# Custom made router speed.



## Mr0wyx (Feb 12, 2010)

Hello!

I couldn't find answer on internet, so I decided to put my question here. 

I have D-Link DI-624 Wireless router. I would like to replace it with computer (Wifi card + FreeBSD routing setup). How much will differ (download) speed by wireless?

Now all my laptops connected to D-Link have ~2 mb/s when they download simultaneously. Will speed be the same if I replace my router with PC?

Thank you!


----------



## aragon (Feb 12, 2010)

Should be the same or faster.


----------



## knarf (Feb 12, 2010)

You won't get an answer, because there are too many open questions.

- maximum speed of your internet connection
- speed of your wireless LAN (maybe 54 Mb/s for both D-Link and WiFi card, maybe not)
- number of simultaneous clients (Wifi is a shared medium, use only one client on a dedicated channel for measuring maximum performance)
- if you write "mb/s", do you mean Megabyte or Megabit (MB/s vs. Mb/s)? There is no such thing called millibit.

Anyway, the FreeBSD routing machine will give you a lot more power in handling "download speed" (whatever that means in your personal setup). I'm not sure if it was the DI-624 but I remember the D-Link "routers" having a very limited number of active connections, 2000 or something like that, which is often not enough for about 10 active torrents.


----------



## phoenix (Feb 13, 2010)

The DI-624 uses an Atheros SuperG chipset.  Which means, the best way to get a speed boost is to use wireless cards that also use an Atheros SuperG chipset.  That will allow you to get a 108 Mbps connection instead of the standard 54 Mbps that 802.11g gives you.  Look for wireless cards that specify 108 Mbps.

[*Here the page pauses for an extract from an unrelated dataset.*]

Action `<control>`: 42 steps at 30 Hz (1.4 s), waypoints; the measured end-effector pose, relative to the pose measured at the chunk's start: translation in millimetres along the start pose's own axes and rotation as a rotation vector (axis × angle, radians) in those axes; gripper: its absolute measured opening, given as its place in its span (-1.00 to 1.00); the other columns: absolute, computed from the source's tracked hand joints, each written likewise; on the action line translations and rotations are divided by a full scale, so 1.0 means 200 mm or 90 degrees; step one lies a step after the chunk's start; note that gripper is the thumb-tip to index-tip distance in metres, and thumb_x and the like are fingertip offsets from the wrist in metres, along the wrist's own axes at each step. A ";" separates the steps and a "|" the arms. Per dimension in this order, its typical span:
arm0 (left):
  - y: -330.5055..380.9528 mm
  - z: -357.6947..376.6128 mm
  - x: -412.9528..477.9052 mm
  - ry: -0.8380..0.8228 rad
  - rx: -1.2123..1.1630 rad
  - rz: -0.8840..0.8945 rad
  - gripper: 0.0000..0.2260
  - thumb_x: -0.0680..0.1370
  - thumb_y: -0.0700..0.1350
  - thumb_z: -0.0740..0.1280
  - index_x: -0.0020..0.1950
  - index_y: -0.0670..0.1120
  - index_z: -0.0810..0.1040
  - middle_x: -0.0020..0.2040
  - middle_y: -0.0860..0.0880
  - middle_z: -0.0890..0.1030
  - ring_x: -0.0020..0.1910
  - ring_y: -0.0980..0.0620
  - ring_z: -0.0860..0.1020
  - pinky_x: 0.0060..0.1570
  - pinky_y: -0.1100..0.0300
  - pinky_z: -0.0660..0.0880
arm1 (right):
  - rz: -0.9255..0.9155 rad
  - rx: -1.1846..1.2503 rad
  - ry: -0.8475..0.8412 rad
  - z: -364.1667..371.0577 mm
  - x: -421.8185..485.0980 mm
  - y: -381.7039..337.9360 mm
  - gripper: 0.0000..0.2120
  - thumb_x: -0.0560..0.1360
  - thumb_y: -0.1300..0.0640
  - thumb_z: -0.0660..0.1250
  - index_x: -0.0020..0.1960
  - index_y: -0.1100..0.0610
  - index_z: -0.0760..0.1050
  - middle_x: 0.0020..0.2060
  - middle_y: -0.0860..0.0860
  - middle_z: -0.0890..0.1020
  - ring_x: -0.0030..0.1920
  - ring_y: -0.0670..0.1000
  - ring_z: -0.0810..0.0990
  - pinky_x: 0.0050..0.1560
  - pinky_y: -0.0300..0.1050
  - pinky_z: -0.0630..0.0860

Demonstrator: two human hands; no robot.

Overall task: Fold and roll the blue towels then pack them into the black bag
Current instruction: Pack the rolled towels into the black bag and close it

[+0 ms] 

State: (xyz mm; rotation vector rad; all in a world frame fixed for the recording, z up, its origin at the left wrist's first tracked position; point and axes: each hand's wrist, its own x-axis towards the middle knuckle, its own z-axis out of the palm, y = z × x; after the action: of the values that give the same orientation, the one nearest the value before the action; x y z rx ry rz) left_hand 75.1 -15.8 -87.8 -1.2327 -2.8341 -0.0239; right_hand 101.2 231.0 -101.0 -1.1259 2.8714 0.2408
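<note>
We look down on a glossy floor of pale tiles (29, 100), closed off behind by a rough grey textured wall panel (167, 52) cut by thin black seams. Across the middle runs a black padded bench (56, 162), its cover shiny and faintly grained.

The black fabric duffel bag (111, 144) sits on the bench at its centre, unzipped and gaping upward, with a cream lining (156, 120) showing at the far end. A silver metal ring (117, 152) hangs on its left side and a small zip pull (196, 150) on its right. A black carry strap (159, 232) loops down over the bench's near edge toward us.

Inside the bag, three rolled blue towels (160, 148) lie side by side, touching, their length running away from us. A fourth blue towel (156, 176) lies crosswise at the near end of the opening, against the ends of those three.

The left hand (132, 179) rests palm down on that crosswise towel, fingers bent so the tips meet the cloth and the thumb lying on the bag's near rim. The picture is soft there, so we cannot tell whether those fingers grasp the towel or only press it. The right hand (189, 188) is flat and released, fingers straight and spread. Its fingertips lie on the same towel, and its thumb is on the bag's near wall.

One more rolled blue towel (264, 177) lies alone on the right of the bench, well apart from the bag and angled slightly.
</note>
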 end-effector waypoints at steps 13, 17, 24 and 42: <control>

However, that only applies to the local network (ex: transferring files between computers at your house).  The next bottleneck in the chain will be your Internet connection.

Unless you have a super-fast connection (ex: over 4 Mbps download), you won't get more than 2 Mbps downloads on multiple computers.  Take whatever your Internet download "max" is, and divide that by the number of computers that will be downloading at the same time, and you will have the "max" per download/computer.

The DI-624 is a great piece of hardware.  I miss mine immensely (fried 3 before the warranty ran out, due to overheating ... don't stuff this in a cupboard and do 24/7 downloads).  With all Atheros chipsets, I could max out my cable Internet connection across three laptops, talk on the phone using Vonage without noticing (QoS/prioritising works on this one), and still watch movies off the media server.


----------



## Mr0wyx (Feb 13, 2010)

Hello!

Thank you for all of your reply's! You gave me already answers to all of my questions, without me asking them. 

Knarf you wrote:


			
				knarf said:
			
		

> - number of simultaneous clients (Wifi is a shared medium, use only one client on a dedicated channel for measuring maximum performance)


So if there are 3 clients connected to router by wireless interface and downloading at the same time, download speed will not be same as if one user is downloading? It will be shared? So how differ router from "custom router" (by custom I mean old PC with FreeBSD + WiFi card on it)? I thought that router (Dlink for example) will give to all users same speed of 54Mbps at all time. And sorry for my mistake, I wanted to say MB/s.

Phoenix:
My internet connection is 100 Mb/s or 12.5 MB/s. But I never had download speed from router more than 2 MB/s.


----------



## knarf (Feb 13, 2010)

Mr0wyx said:
			
		

> So if there are 3 clients connected to router by wireless interface and downloading at the same time, download speed will not be same as if one user is downloading? It will be shared?



Correct. And WLAN is half-duplex, LAN is full-duplex.

Getting 2 MB/s is not so bad if you use b/g mixed mode. http://en.wikipedia.org/wiki/IEEE_802.11g-2003 states a 19 Mb/s net throughput.

Have a look at the table in this article (I'm sorry, it's German, but just look at the numbers).

http://www.tomshardware.com/de/auge...ahlen-die-wlan-luege,testberichte-1135-2.html

You should try to measure the download speed without using wireless lan at all in order to find out your "real" internet connection speed.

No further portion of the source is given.